Wang Jian’s performance of the Dvorak’s Cello Concerto in B Minor Op.104 was clearly the highlight of the evening, and unanimously, it gained the audience’s cheer with no less than four ovations plus three additional after his added encore from one of Bach’s Unaccompanied Suite for the Cello. Nevertheless, Wang’s playing went to the heart of the music in a way flashier interpretations would not have achieved. Notably, it was the way he lined his phrasing that continually brought out an imaginative, vocational, and pleasing sound that urged each listener to beg for more. His playing ultimately made the music move, rather than the converse, and it was this quality that made his Concerto performance representative. From the first movement Allegro to the almost tragic quality of the third movement, Wang delivered a masterstroke into a masterpiece! What a sumptuous sound, from the most passionate ff that almost seemed effortless to Wang’s bowing to the most suavely tenuous pp where one could see the full concentration on Wang’s entire posture to deliver the quietest sound ever so diligently. Here was playing that came from the soul, and not from the instrument’s soundbox. The shaping of melodic lines and dynamics took each audience to a closer look into the heart of Dvorak’s mind, and through Wang Jian’s cello, one could pinpoint the poetic fervor from the most feminine to the most percussive movements, and Wang magnifies the admirable voice of his Amati. To some individual’s taste, though it may not have sounded as full-bodied and full of enthusiasm as a Yo-Yo Ma’s or as disciplined stylistically but full of flavor and nuances as a Mischa Maisky’s, one cannot help but to proclaim and cheer after hearing Jian Wang’s interpretation as he consumes a victorious bow from the expressive richness of his Adagio’s melodic lines to the very fast movements where he maintains a full range of tones and fiery momentum. At the end, one is indebted also to Maestro de Waart, who led the Orchestra tonight with patience and understanding.
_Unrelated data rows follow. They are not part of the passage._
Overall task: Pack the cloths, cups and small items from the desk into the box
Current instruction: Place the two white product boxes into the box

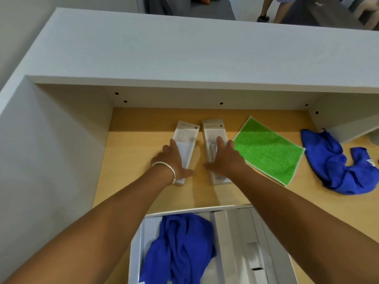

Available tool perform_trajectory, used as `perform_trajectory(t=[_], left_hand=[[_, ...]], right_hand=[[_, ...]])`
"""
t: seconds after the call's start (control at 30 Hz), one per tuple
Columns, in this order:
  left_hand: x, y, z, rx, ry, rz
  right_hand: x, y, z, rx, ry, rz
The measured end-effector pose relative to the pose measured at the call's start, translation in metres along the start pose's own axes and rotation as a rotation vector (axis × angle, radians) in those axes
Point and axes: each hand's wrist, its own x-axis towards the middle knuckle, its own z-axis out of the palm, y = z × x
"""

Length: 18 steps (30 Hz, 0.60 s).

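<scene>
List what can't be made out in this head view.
- Print on the two white packets: too small, partly under the left hand and right hand.
- Box contents: near end cut off by the bottom edge, partly covered by the blue cloth in the box and the forearms.
- Blue cloth on the desk: cut off by the right edge.

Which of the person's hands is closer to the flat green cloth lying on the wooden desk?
Right. The right hand rests on a white packet just beside the flat green cloth. The left hand, on the other white packet, is farther away.
</scene>
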Motion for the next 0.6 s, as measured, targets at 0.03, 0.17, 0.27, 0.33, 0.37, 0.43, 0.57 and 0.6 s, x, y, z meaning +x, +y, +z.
perform_trajectory(t=[0.03,0.17,0.27,0.33,0.37,0.43,0.57,0.6], left_hand=[[0.0,0.001,0.001,0.008,0.009,-0.021],[-0.003,-0.007,-0.003,-0.033,0.032,-0.078],[-0.016,-0.016,-0.013,-0.072,0.085,-0.095],[-0.03,-0.018,-0.024,-0.136,0.135,-0.109],[-0.038,-0.018,-0.031,-0.153,0.164,-0.108],[-0.059,-0.018,-0.043,-0.172,0.23,-0.098],[-0.115,-0.014,-0.063,-0.199,0.353,-0.045],[-0.132,-0.013,-0.067,-0.197,0.376,-0.027]], right_hand=[[-0.001,-0.002,0.002,-0.014,0.011,0.022],[-0.007,0.005,-0.003,-0.004,0.039,0.013],[-0.015,0.014,-0.018,0.026,0.114,-0.037],[-0.024,0.017,-0.033,0.032,0.136,-0.039],[-0.029,0.018,-0.04,0.031,0.151,-0.044],[-0.044,0.021,-0.054,0.045,0.192,-0.068],[-0.085,0.028,-0.077,0.072,0.258,-0.098],[-0.097,0.03,-0.081,0.067,0.271,-0.111]])
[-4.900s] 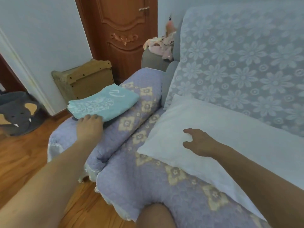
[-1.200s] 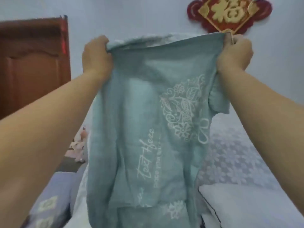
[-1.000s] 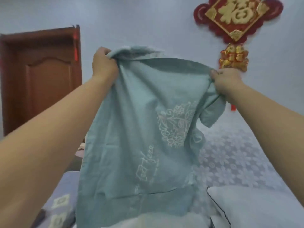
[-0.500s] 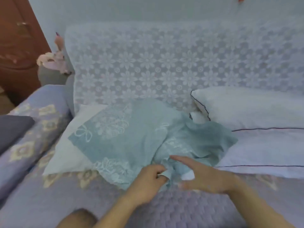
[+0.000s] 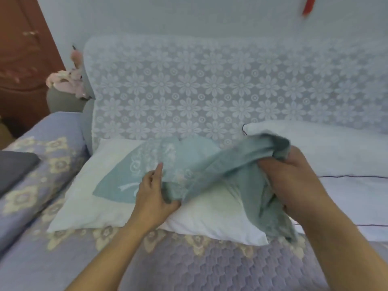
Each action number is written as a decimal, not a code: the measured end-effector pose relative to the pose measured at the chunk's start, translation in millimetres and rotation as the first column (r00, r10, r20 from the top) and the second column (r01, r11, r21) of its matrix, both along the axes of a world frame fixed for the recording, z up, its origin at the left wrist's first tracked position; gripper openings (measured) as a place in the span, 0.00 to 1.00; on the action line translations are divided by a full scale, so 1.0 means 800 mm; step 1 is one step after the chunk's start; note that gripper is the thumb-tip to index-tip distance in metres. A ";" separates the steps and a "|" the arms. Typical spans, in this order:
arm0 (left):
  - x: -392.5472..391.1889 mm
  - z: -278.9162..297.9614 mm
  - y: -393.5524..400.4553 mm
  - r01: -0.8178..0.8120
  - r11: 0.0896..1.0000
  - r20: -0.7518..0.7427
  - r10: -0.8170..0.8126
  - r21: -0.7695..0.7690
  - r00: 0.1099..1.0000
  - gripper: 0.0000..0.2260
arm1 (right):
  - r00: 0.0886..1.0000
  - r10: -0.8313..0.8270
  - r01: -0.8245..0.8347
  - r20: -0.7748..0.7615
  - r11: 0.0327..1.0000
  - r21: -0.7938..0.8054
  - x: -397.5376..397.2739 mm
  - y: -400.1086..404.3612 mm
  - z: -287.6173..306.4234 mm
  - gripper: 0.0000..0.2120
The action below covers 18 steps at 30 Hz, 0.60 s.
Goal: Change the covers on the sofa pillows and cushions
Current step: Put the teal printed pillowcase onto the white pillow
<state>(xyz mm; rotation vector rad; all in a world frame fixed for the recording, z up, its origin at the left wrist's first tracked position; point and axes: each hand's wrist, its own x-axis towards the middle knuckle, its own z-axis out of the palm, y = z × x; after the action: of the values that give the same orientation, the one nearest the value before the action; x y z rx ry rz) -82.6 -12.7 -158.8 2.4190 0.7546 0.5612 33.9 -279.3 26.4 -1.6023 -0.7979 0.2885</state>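
A teal pillow cover (image 5: 189, 164) with white floral print lies bunched across a bare white pillow (image 5: 94, 196) on the sofa seat. My left hand (image 5: 153, 196) pinches the cover's near edge, thumb underneath and index finger pointing up. My right hand (image 5: 294, 183) grips a gathered fold of the cover and lifts it to the right, above the pillow's right end. Two more white pillows with dark piping (image 5: 346, 156) lie stacked at the right against the backrest.
The sofa has a lavender quilted seat cover (image 5: 189, 265) and a white lace floral throw (image 5: 210, 91) over the backrest. A dark grey folded cloth (image 5: 14, 169) lies on the left armrest. Pink fabric (image 5: 67, 82) sits behind it, near a brown wooden door (image 5: 23, 59).
The cover was held up spread in the air, then dropped onto the white pillow. Since half a second ago my right hand has gathered a fold and raised it rightward; my left hand moved left along the edge.
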 end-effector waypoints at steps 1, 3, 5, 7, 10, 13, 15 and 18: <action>0.005 0.006 -0.001 0.055 0.998 -0.051 -0.053 0.021 0.997 0.56 | 0.998 -0.038 0.042 -0.045 0.994 0.100 0.008 0.009 0.022 0.08; 0.018 0.001 -0.011 0.115 0.986 -0.091 -0.105 0.117 0.990 0.57 | 0.987 -0.120 0.144 -0.107 0.957 0.252 0.025 0.023 0.065 0.07; 0.035 -0.005 -0.013 -0.006 0.974 -0.048 0.017 0.226 0.999 0.53 | 0.985 -0.143 0.167 -0.093 0.915 0.366 0.035 0.032 0.109 0.08; 0.053 -0.004 0.008 -0.139 0.972 -0.097 0.159 0.190 0.982 0.48 | 0.987 -0.131 0.158 -0.091 0.870 0.466 0.043 0.035 0.140 0.08; 0.062 -0.003 0.042 -0.191 0.968 -0.295 0.232 0.161 0.927 0.32 | 0.979 -0.153 0.203 -0.136 0.814 0.545 0.063 0.030 0.169 0.07; 0.053 0.027 0.059 -0.252 0.968 -0.130 0.249 -0.009 0.960 0.08 | 0.954 -0.175 0.286 -0.242 0.768 0.572 0.101 0.014 0.176 0.07; 0.052 0.079 0.091 -0.441 0.872 0.074 0.464 -0.211 0.883 0.09 | 0.928 -0.217 0.355 -0.303 0.760 0.544 0.129 0.004 0.168 0.07; 0.041 0.202 0.141 -0.554 0.783 0.244 0.618 -0.283 0.748 0.16 | 0.886 -0.278 0.442 -0.371 0.750 0.492 0.162 -0.001 0.155 0.06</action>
<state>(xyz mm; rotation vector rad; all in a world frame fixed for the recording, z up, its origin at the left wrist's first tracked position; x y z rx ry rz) -49.7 100.1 2.8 1.8053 1.3655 1.0488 163.3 -279.9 150.4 -1.0790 -0.2886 -0.0211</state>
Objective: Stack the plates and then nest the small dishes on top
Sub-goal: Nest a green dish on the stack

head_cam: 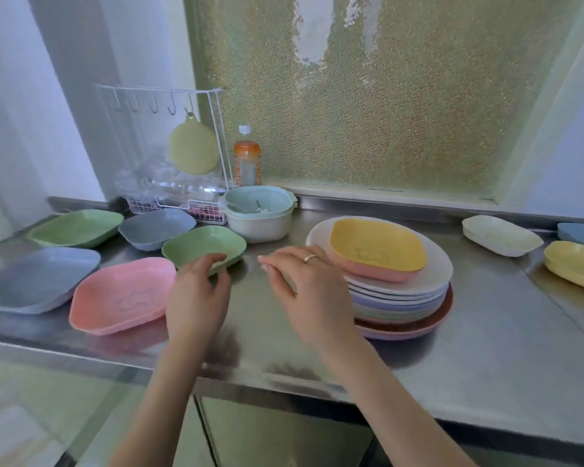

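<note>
The stainless steel bench point(469, 332) carries a tall stack of round pastel plastic plates point(398, 291), with a yellow squarish dish nested in a pink one point(378, 251) on top. To its left lies a small green squarish plastic dish point(204, 246), probably light, stiff and a little slippery, best pinched at its raised near rim. The left hand point(196, 298) touches that rim with curled fingers, the grip not plainly closed. The right hand point(304, 284) hovers relaxed, holding nothing, just beside the stack.
</note>
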`<state>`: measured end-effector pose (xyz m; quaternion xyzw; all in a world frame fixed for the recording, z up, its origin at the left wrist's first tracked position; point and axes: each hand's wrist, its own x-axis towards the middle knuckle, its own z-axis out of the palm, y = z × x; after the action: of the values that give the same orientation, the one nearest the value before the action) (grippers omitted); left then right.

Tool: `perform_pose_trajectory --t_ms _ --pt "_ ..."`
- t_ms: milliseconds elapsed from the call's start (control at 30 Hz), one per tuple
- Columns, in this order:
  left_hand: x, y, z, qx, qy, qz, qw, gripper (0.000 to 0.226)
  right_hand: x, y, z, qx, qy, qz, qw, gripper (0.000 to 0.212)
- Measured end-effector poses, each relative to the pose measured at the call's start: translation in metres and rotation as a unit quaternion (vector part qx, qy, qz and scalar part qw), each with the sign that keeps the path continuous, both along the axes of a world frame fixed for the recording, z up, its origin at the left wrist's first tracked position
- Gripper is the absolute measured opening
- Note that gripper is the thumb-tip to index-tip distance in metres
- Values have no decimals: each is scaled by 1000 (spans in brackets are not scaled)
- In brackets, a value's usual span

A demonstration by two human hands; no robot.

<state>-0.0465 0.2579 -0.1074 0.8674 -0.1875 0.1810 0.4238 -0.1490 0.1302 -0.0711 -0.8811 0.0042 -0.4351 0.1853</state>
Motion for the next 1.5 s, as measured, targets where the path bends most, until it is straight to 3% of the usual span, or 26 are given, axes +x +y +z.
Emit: perform_pose_trajectory --t_ms 133,233,333,433,633,767,867,967,1067,1167,1233,1367,1500 --pt "3 46 -15 156 -53 85 983 29 33 19 -12 13 110 60 992 23" --pt "4 62 -20 223 -6 119 968 21 64 26 -22 -18 186 58 981 35" --pt "4 66 -29 263 0 119 957 19 92 33 -31 -39 245 46 968 43" --pt "9 65 -37 236 -25 131 963 18 116 36 -41 -46 290 34 955 44" --pt "15 69 -46 166 -32 143 975 12 127 39 -51 -11 249 24 968 6" --pt "16 71 -50 139 -41 134 980 8 124 42 -45 38 193 69 978 10" --pt "17 72 -51 139 -60 113 982 20 106 46 -32 67 98 76 990 9" --pt "14 67 -48 151 -95 66 982 30 76 45 -16 78 -9 50 996 8" --pt "10 55 -41 113 -119 -4 986 23 53 32 -2 30 -64 -2 997 14" --pt "5 28 -32 59 -117 -74 989 12 38 8 5 -23 -76 -67 995 8" --pt "1 8 -27 57 -110 -110 986 17 27 -9 8 -38 -76 -104 991 10" --pt "-11 -22 -24 37 -94 -175 979 29 0 -46 10 -20 -64 -171 983 12" --pt "-16 -34 -28 57 -101 -187 975 31 -13 -68 6 -5 3 -226 974 12"
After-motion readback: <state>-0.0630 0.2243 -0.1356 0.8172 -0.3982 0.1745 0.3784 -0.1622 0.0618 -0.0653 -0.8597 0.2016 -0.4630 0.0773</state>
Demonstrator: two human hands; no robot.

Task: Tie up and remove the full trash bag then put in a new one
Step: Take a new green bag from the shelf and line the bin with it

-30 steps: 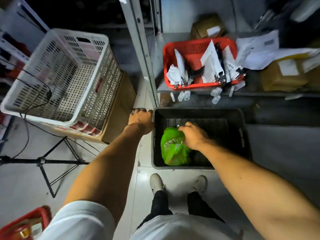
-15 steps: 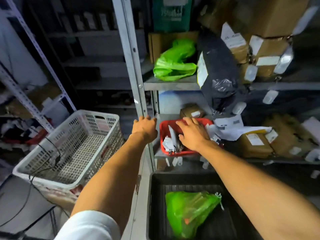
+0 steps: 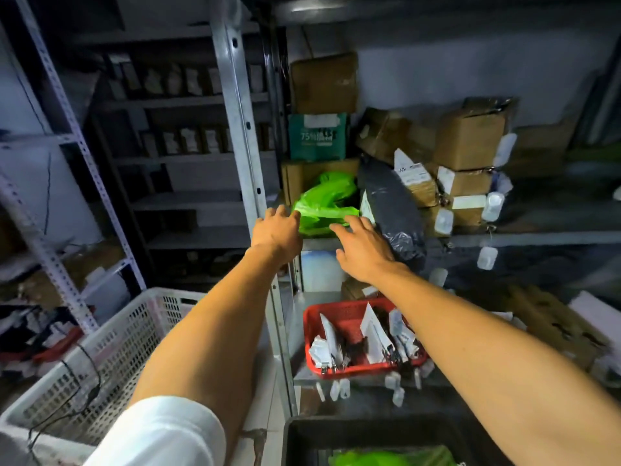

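Dim, bluish light; edges bow from the wide lens, background perhaps motion-blurred.

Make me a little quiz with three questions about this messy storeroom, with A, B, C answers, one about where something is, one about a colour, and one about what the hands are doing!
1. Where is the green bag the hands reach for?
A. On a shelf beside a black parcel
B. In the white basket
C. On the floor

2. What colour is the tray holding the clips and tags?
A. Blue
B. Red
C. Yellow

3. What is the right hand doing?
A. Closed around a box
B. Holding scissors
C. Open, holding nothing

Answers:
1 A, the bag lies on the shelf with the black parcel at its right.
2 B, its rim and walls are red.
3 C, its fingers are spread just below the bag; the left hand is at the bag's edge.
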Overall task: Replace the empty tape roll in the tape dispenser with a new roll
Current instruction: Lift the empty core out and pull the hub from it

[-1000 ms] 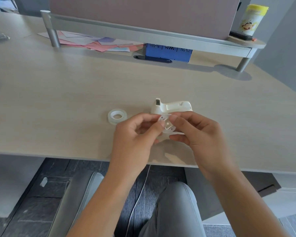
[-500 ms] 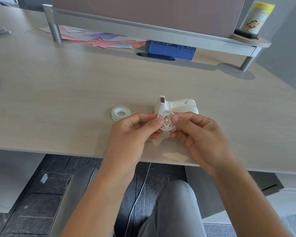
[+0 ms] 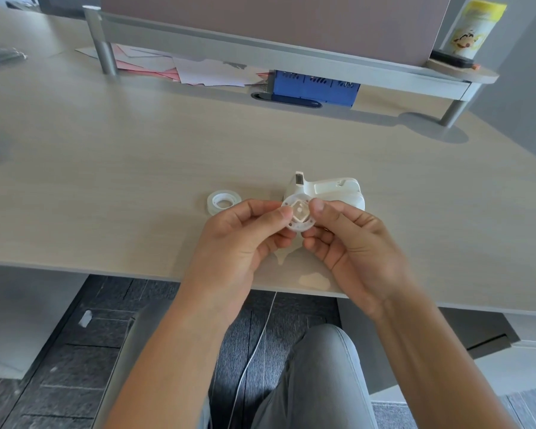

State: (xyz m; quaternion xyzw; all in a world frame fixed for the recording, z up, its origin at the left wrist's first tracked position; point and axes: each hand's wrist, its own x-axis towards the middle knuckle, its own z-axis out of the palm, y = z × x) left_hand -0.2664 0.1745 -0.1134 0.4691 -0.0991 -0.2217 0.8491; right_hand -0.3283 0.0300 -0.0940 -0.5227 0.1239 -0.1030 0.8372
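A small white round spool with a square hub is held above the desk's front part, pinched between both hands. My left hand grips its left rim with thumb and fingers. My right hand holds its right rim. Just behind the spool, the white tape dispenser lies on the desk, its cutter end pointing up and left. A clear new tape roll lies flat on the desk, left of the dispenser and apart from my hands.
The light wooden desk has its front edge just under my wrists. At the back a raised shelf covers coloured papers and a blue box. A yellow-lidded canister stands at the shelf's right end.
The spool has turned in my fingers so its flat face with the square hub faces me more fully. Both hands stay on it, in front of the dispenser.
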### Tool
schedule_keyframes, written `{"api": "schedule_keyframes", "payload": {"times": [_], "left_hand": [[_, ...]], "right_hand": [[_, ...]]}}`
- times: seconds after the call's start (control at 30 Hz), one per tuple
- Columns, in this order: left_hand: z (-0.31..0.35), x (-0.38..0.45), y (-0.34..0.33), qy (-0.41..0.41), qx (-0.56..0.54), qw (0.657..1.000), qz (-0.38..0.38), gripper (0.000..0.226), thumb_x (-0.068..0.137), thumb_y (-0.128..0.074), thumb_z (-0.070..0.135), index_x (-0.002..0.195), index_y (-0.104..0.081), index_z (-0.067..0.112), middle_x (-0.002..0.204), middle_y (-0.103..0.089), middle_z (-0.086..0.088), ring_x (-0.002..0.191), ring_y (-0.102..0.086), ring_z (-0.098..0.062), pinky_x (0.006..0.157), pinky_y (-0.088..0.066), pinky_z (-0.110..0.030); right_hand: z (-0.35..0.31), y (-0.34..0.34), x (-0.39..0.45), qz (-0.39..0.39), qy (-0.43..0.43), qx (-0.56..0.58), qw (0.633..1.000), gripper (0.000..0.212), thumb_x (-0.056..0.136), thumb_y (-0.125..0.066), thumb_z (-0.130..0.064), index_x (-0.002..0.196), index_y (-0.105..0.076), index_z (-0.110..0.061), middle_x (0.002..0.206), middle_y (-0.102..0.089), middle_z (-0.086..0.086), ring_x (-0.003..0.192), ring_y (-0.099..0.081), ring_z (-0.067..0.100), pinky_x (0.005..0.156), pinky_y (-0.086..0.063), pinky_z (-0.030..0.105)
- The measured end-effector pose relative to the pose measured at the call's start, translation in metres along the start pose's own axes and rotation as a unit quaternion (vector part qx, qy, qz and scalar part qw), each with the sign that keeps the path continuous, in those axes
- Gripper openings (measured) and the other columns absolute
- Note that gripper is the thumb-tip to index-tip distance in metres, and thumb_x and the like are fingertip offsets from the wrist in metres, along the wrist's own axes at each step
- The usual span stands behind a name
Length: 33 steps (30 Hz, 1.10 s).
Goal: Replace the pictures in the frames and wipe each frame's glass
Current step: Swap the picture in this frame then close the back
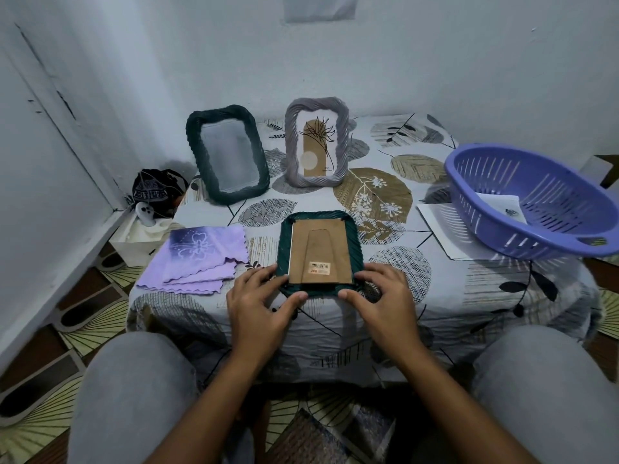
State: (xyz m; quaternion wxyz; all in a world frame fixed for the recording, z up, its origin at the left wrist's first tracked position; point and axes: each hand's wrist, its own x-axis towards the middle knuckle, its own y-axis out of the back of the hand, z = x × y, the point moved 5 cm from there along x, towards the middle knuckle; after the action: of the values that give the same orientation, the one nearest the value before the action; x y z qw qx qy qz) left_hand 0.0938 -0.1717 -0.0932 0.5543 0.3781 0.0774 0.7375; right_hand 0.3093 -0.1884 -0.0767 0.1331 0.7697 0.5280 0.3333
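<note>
**A:** which way's the green frame [320, 254] sitting? Looks face down on the table [435, 296] to me, cardboard back up, long axis running away from the person, barcode sticker end nearest them.

**B:** yep. Left hand [259, 296] and right hand [378, 294] both grip its near corners, fingers curled over the rim, thumbs on the near edge.

**A:** containers?

**B:** purple basket [536, 202] on the right, tilted, with a sheet of paper [499, 205] inside, and more papers [438, 226] under it. Dark frame [227, 159] and grey frame [316, 142] stand upright at the back; the grey one shows a plant print. Folded purple cloth [197, 259] lies left of the green frame.
</note>
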Motion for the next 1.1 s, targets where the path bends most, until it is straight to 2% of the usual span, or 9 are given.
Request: {"api": "schedule_keyframes", "payload": {"times": [0.4,0.6,0.73,0.97,1.1], "left_hand": [[0.0015,0.0006,0.0006,-0.004,0.013,1.0,-0.01,0.054,0.069,-0.06,0.063,0.1,-0.075,0.022,0.118,-0.064,0.005,0.111,-0.051,-0.021,0.092,-0.042,-0.051],[0.0037,0.0014,0.0014,-0.016,0.025,0.999,-0.015,0.051,0.07,-0.059,0.062,0.1,-0.076,0.024,0.117,-0.064,0.005,0.109,-0.052,-0.02,0.091,-0.041,-0.044],[0.0062,0.0003,0.0022,-0.025,0.033,0.999,-0.014,0.051,0.071,-0.057,0.061,0.1,-0.076,0.023,0.117,-0.063,0.005,0.109,-0.049,-0.017,0.089,-0.034,-0.037],[0.0063,0.0003,0.0021,-0.045,0.055,0.997,-0.019,0.049,0.074,-0.057,0.06,0.1,-0.076,0.023,0.117,-0.064,0.004,0.109,-0.05,-0.019,0.089,-0.035,-0.037],[0.0059,-0.0002,0.0016,-0.048,0.057,0.997,-0.02,0.049,0.075,-0.057,0.059,0.101,-0.075,0.023,0.118,-0.063,0.003,0.11,-0.049,-0.018,0.089,-0.035,-0.037]], "right_hand": [[0.0007,-0.0013,0.0006,-0.008,-0.004,0.001,1.0,0.039,0.072,-0.08,-0.029,0.106,-0.072,-0.012,0.117,-0.059,0.001,0.114,-0.041,0.012,0.09,-0.031,0.021],[0.0015,-0.0025,0.0013,-0.011,-0.004,0.001,1.0,0.038,0.072,-0.08,-0.029,0.106,-0.073,-0.014,0.117,-0.058,0.001,0.111,-0.039,0.009,0.089,-0.03,0.02],[0.0011,-0.0028,0.0014,-0.012,-0.003,0.002,1.0,0.037,0.072,-0.081,-0.028,0.105,-0.073,-0.015,0.117,-0.057,0.0,0.109,-0.037,0.006,0.088,-0.029,0.018],[0.0007,-0.0021,0.0015,-0.021,-0.005,-0.003,1.0,0.035,0.073,-0.08,-0.028,0.106,-0.073,-0.016,0.118,-0.056,0.001,0.111,-0.037,0.008,0.091,-0.031,0.021],[0.0002,-0.0018,0.0013,-0.023,-0.002,-0.006,1.0,0.035,0.074,-0.079,-0.029,0.106,-0.073,-0.016,0.117,-0.055,0.0,0.109,-0.035,0.006,0.088,-0.03,0.018]]}}
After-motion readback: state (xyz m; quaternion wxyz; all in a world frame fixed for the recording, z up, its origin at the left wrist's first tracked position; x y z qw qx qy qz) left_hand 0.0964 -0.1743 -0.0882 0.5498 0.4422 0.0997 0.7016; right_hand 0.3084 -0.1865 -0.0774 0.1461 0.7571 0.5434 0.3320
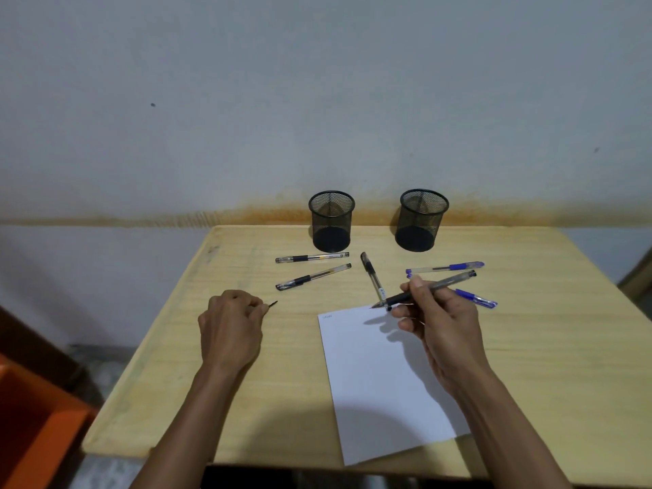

The overwhelming feeling was that everyone attending tonight, whether the Maestro himself [as shown by his smiles and claps and quick-act returning back on stage from the back-door to hear Wang’s encore on stage] or as a performer, seemed utterly satisfied to be a partner of Wang Jian. And so are we, as listeners, as a matter of fact!



Maestro de Waart takes a very Romantic view of Schumann’s scores in his reading of the Symphony No.3 in E Flat Major Op.97 ‘Rhenish.’ It turned out to be a riveting live performance, and though some may disagree otherwise, the performance tonight did achieve the quality of darkness and somber in tone so representative of this period in Schumann’s musical life, coincidently just 6 years before his death in 1856. This Symphony is one of those examples that represented a leading light in the German Romantic movement, and Maestro de Waart’s appreciation and connection with the passion in the music comes through with a keen sensitivity. The Rhenish is a easy-going and occasionally sweet; it is the only five-movement symphony separated in subtitles that the composer wrote. It is deeply-moving, powerful, and dramatic music, where notably, the fourth movement has this majestic quality that almost seemed Gothic in music architectural terms. Schumann, himself, was a master of detail as a composer, and Maestro de Waart is a master of detail as a conductor, so, thus, this turns to be a perfect pairing. The intensity of the HKPO performance tonight, beginning with the very exciting first movement and continuing onto the triumphant epiphany of the final fifth movement is dominated by uniform brilliant playing from the HKPO strings, and some wonderful articulations from the French horns. Incidentally, Schumann had great fondness for the horns, and consistently used them all intelligently in his orchestral music. Schumann’s symphonies, nowadays, are so underappreciated, though there are some conductors out-there, who proclaim them as unparalleled in the post-Beethoven world. Tonight, Schumann’s Symphonies, lived out through the music of the Rhenish, is captured in great awe by Maestro de Waart and the HKPO that would have made Schumann smile at his grave.